[Your assignment]:
Using the data below, return the stretch from the line that contains "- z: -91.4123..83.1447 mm" through the line that contains "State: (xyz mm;", both included, exactly as it stands and nothing beyond it.

Items from a data source
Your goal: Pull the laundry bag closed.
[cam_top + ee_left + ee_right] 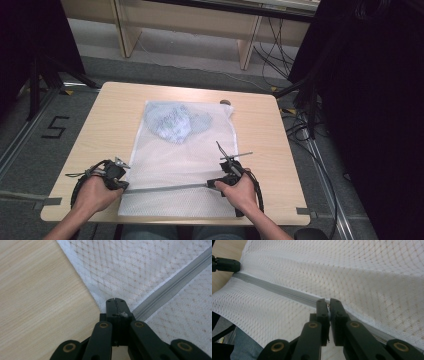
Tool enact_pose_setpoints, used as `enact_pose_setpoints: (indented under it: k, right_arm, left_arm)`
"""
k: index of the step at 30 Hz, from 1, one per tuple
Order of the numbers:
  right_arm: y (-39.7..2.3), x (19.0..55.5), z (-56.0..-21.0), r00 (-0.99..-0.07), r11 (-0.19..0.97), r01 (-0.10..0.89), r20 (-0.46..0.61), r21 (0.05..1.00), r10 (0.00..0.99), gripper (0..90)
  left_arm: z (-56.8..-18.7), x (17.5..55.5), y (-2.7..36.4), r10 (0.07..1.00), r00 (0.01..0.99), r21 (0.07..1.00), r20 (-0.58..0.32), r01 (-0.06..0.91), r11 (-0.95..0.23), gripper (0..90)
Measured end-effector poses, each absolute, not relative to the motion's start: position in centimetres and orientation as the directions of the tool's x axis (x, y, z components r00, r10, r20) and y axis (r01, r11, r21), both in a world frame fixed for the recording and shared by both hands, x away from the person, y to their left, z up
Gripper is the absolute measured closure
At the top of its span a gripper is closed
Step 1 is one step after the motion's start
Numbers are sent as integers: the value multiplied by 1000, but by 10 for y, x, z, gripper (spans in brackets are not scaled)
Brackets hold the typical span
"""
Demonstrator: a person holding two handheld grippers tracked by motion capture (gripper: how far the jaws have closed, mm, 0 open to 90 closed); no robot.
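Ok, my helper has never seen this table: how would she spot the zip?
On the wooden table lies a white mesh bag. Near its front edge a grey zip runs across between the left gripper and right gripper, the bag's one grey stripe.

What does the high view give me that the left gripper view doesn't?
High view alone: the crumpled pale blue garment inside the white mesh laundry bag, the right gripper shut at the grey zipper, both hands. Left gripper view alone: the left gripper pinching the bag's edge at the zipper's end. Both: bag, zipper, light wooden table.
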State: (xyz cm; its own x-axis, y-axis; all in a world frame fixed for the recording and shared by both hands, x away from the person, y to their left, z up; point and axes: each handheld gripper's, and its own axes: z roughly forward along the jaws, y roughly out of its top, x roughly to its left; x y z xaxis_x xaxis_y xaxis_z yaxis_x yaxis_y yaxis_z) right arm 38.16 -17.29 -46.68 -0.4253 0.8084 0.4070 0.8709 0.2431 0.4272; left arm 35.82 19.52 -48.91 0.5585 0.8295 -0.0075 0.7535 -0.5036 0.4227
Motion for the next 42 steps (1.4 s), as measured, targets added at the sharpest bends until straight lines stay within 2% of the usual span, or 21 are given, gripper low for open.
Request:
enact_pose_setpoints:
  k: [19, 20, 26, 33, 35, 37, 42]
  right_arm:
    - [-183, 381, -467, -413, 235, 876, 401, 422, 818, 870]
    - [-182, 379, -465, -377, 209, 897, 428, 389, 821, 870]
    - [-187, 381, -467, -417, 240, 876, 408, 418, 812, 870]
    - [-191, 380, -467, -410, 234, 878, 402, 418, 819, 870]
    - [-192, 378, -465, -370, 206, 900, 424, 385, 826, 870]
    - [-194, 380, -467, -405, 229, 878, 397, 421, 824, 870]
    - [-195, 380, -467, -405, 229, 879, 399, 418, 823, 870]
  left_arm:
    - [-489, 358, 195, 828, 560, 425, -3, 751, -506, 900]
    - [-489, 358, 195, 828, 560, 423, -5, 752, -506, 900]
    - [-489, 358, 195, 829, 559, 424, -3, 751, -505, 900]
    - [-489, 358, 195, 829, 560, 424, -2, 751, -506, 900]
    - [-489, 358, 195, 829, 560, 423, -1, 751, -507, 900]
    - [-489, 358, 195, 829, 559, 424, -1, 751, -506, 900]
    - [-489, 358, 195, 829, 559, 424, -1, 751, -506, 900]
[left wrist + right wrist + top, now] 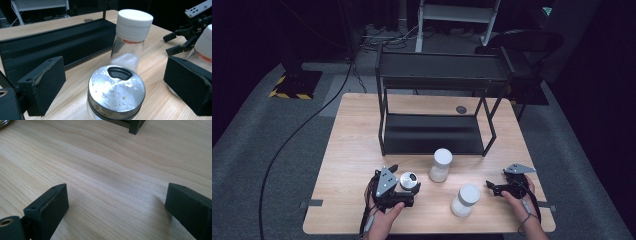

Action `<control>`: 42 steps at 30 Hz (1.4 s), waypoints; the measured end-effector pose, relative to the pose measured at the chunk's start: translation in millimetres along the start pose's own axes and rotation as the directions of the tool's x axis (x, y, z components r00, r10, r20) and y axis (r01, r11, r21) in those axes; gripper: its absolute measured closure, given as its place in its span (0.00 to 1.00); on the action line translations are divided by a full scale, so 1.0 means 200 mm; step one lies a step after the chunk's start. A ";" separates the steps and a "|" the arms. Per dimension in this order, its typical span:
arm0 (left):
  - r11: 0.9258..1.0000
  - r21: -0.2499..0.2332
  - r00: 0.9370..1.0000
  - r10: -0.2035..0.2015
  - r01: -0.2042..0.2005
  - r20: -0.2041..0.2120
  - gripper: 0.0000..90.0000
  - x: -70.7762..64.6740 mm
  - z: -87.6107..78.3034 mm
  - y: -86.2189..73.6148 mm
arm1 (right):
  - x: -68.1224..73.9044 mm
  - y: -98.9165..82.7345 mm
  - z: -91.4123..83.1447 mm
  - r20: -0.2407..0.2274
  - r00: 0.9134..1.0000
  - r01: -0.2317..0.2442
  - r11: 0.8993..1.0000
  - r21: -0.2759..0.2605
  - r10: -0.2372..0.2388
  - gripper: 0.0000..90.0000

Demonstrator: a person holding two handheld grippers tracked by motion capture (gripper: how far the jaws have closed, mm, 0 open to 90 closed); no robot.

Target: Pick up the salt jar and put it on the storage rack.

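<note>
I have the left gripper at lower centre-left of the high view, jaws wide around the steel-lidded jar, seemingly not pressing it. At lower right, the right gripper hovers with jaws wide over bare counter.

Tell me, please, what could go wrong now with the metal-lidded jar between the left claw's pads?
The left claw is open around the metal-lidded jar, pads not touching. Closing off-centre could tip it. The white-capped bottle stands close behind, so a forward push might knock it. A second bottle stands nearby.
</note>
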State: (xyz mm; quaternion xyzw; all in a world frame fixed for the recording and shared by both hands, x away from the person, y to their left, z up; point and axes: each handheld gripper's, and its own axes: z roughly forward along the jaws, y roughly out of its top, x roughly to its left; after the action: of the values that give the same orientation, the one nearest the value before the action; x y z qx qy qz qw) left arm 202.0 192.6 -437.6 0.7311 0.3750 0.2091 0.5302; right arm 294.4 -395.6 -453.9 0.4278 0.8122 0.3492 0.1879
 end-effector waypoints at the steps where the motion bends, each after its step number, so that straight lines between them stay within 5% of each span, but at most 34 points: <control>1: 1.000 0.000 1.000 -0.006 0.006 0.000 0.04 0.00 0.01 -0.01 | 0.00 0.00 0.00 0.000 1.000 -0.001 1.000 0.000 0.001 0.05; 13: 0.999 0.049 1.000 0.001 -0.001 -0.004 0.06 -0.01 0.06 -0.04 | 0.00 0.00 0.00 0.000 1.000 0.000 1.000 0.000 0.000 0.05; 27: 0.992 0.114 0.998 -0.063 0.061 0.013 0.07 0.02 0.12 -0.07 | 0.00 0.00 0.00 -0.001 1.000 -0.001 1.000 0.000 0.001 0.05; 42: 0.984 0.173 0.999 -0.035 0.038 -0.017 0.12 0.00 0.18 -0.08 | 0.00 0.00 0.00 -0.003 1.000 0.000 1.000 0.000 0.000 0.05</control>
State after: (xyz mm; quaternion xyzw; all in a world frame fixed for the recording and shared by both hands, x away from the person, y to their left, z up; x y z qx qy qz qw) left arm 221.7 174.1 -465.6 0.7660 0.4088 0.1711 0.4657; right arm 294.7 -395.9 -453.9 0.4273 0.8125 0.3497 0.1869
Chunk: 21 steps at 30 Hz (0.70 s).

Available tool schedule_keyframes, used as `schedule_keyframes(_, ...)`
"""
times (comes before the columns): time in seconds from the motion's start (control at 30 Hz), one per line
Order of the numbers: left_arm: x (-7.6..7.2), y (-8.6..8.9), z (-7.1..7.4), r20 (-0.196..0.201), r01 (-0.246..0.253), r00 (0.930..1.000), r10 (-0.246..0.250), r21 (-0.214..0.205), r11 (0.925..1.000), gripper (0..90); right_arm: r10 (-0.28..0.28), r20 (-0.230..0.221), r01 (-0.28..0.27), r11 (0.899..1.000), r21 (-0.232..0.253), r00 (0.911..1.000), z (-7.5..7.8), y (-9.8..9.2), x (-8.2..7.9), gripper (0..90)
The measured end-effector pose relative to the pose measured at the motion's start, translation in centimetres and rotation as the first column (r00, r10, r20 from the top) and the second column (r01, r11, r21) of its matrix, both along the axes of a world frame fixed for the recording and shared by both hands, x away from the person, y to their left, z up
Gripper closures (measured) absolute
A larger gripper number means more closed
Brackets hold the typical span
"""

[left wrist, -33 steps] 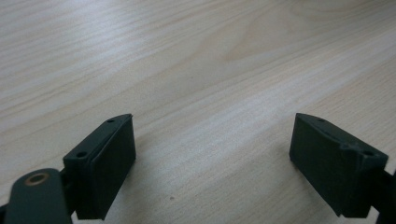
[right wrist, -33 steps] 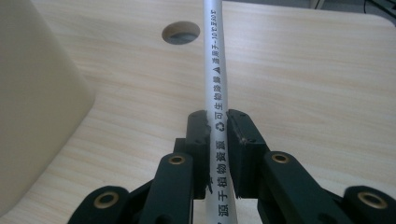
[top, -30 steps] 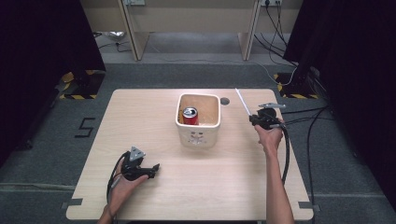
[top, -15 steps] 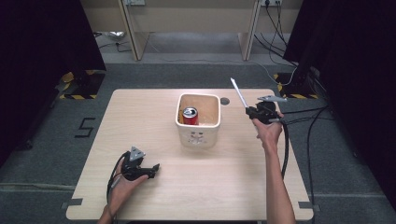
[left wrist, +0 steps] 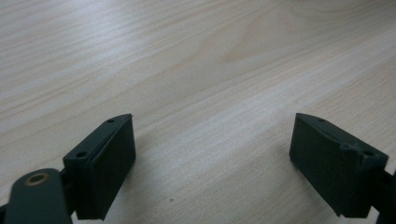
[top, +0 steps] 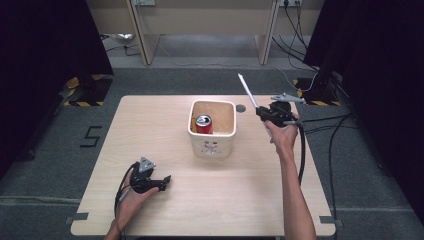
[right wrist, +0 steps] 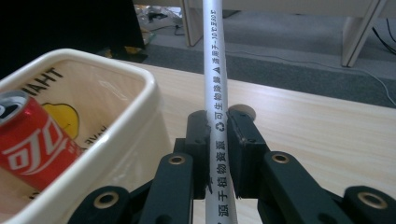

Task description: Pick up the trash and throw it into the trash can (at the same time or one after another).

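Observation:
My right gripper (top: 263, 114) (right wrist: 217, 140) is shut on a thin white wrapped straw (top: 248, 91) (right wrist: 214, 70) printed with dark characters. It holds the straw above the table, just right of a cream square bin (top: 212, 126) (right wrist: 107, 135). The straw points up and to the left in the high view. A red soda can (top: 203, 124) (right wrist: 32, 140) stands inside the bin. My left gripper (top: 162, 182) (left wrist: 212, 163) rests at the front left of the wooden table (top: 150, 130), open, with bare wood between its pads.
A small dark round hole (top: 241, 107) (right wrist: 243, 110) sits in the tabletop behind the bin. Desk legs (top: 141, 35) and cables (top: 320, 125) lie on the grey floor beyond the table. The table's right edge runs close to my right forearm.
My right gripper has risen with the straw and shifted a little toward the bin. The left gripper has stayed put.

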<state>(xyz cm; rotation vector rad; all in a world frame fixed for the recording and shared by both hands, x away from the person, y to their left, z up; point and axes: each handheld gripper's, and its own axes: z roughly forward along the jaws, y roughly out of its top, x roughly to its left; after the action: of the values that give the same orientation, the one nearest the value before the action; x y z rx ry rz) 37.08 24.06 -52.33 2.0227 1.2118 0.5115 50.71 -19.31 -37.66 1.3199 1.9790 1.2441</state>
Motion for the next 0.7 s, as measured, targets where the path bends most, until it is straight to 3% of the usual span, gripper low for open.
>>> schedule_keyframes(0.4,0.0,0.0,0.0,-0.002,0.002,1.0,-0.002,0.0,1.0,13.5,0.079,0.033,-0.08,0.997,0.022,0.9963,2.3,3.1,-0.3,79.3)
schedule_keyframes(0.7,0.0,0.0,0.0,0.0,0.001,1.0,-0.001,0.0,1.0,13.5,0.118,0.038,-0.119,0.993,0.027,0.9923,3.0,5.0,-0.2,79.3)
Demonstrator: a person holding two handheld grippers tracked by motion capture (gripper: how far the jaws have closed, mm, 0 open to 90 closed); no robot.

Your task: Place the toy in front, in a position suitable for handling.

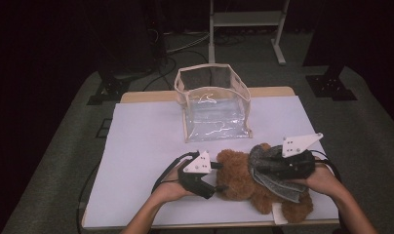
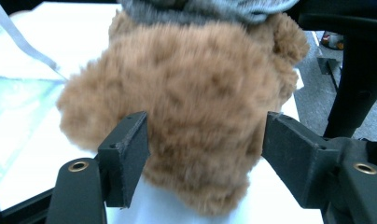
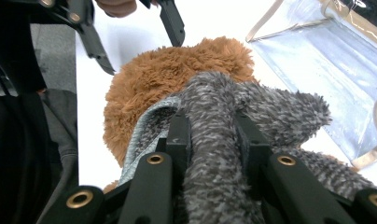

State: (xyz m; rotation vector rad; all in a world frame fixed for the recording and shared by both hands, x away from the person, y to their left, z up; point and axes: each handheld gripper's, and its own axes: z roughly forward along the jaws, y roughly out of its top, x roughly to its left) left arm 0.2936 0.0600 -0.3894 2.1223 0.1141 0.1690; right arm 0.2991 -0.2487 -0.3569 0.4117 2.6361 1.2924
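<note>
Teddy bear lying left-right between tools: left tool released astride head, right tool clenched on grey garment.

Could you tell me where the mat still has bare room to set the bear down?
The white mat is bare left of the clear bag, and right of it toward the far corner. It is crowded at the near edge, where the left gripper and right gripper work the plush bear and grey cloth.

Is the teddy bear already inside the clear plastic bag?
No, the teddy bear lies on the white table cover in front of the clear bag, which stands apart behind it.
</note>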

[Response to this task]:
  - z: -91.4123..83.1447 mm
  - r20: -0.2407..0.2274
  - r00: 0.9134..1.0000
  - r01: -0.2317..0.2442
  - r11: 0.8993..1.0000
  - r21: -0.2759..0.2605
  - r10: -0.2372..0.2388
  - gripper: 0.0000..90.0000

Demonstrator: a person holding two handheld grippers tracked by motion capture (gripper: how far the jaws have closed, mm, 0 open to 90 closed); no robot.

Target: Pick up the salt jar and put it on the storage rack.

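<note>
I have the left gripper at lower centre-left of the high view, jaws wide around the steel-lidded jar, seemingly not pressing it. At lower right, the right gripper hovers with jaws wide over bare counter.

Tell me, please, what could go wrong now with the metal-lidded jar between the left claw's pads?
The left claw is open around the metal-lidded jar, pads not touching. Closing off-centre could tip it. The white-capped bottle stands close behind, so a forward push might knock it. A second bottle stands nearby.
</note>
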State: (xyz mm; quaternion xyzw; all in a world frame fixed for the recording and shared by both hands, x away from the person, y to their left, z up; point and axes: each handheld gripper's, and its own axes: z roughly forward along the jaws, y roughly out of its top, x roughly to its left; after the action: of the values that give the same orientation, the one nearest the value before the action; x y z qx qy qz qw) left arm 202.0 192.6 -437.6 0.7311 0.3750 0.2091 0.5302; right arm 294.4 -395.6 -453.9 0.4278 0.8122 0.3492 0.1879

Work on this exercise is now finished.